保安甲滿臉錯愕,不明白楚漁到底是怎麽個想法。“不是,楚先生,我就是個小保安,出門在外混口飯吃不容易,之前是我的不對,您大人不記小人過,就别跟我計較了吧?”楚漁再度吞吐一口煙霧,微眯着眼睛對他說道:“我要告訴你的有兩點,第一,醫院是神聖的地方,就跟法律面前人人平等一樣,在醫院裏,同樣沒有任何高低貴賤之别,也不能對任何人加開‘綠色通道’,
第二,你說門口不能停車,OK,沒問題,但是下次在提醒别人的時候,不要敲車窗敲的那麽響,說話時也别總帶着火藥味,聽明白了嗎?”

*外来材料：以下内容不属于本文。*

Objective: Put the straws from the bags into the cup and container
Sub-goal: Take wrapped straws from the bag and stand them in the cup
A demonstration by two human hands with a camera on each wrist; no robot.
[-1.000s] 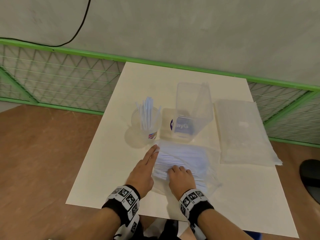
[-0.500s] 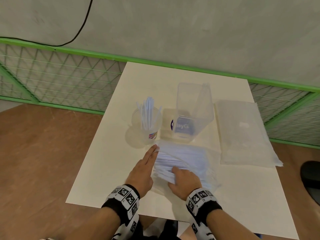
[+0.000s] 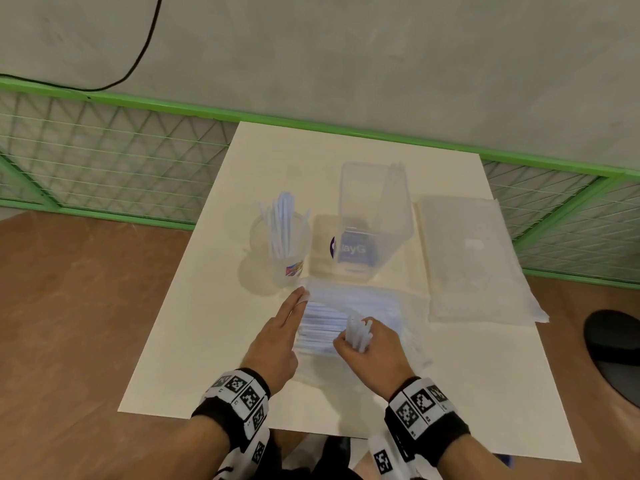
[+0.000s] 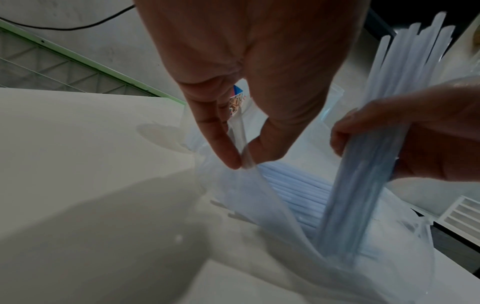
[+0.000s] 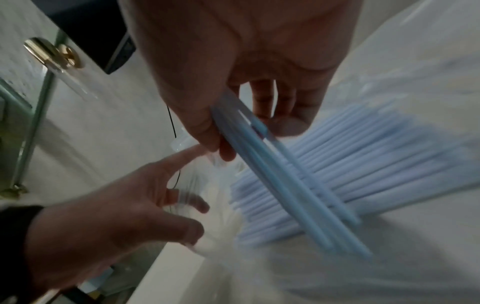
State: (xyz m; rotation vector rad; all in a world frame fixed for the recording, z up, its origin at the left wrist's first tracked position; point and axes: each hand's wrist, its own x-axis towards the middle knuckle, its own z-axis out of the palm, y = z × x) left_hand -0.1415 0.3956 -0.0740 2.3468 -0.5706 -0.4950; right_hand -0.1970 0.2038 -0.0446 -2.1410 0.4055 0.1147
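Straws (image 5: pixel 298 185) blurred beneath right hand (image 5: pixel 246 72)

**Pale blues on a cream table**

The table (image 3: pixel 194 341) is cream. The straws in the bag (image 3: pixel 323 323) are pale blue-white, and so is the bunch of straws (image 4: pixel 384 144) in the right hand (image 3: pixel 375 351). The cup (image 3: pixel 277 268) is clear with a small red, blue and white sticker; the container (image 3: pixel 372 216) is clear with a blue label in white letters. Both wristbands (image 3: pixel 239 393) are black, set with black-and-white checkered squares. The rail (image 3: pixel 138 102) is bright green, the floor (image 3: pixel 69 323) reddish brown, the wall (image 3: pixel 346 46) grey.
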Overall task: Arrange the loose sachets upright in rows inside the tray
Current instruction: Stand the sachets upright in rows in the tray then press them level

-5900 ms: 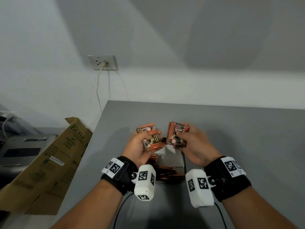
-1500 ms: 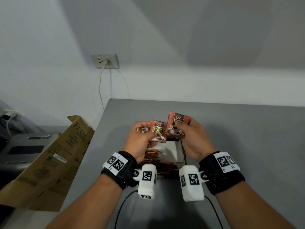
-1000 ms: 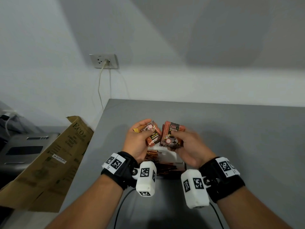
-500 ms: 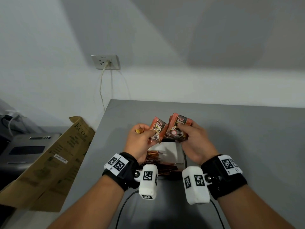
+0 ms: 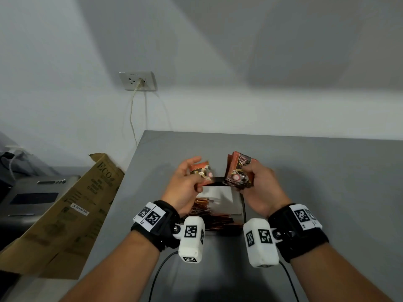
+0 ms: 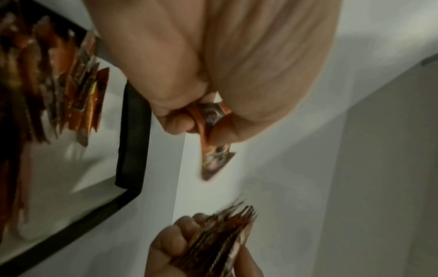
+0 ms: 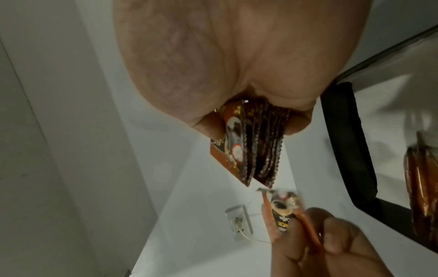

“是是是,我一定把楚先生的話謹記在心,日日默念,夜夜溫習。”
“嗯,老老實實做人,踏踏實實做事,搞好這兩點,對你的前途必然大有幫助。”
楚漁正在面容嚴肅的言傳身教,醫院門口處忽然爆發出一陣驚歎聲。
保安甲聞聲轉身,楚漁也是跟着把視線投去。
隻見那不遠的地方,走來一位身穿白色T恤、牛仔短裙的極品美女,飄散的長發随風微動,從上到下充滿了青春氣息。
她,就是回去換衣服請假歸返的美女醫生——倪萱。
“爸爸,那個姐姐好漂亮啊!”
驚歎連連的雄性生物當中,一個也就三四歲的小男孩,同樣跟着表達出了内心的真實觀感。
小男孩的父親是個青年,看起來三十歲左右,他比自己兒子的反應更加誇張,不僅一雙賊眼直勾勾的挂在倪萱身上,還隐有透明液體在他嘴角滴落而出。
“爸爸,長大以後我要娶她!”
小男孩說這句話的時候,倪萱已經走到了台階邊緣。
同樣爲其美色所迷的楚漁愣了愣神,然後趕緊把指縫間的香煙丢到地上用力碾滅。
保安甲識趣的偷偷離開,同時心裏琢磨着難不成他們醫院的院花這是“名花有主”了?倪萱還不知道,今天之後,她被“低調的富家少爺”追到手的消息很快就傳遍了整個天金市骨科醫院,無數男醫生捶胸頓足、黯然神傷,更有甚者惱羞成怒,背地裏大罵倪萱也是一個“拜金女”,并且彼此傳
言等她被楚漁玩膩了之後早晚得慘遭抛棄。
仰視着台階上一身便裝更具别樣風情的美女醫生,楚漁慢慢闆起了臉。
倪萱以爲自己有哪裏不對勁惹得楚漁不高興了,于是忙上下仔細查探了一番自身儀表。
“難道是裙子太短了?”
倪萱正猶豫着要不要回去換條休閑褲時,楚漁卻是突然開口了。
“萱萱。”
稱呼之中,“寶貝”二字被他刻意删掉。
“你知道自己現在像什麽嗎?”
“像什麽?”倪萱有點緊張的問道。
“像春日裏的桃花,像夏夜中的繁星,像深秋裏的紅楓,像嚴冬中的飄雪。”“可惜我不是詩人,否則當寫一萬首詩來形容你的美麗。”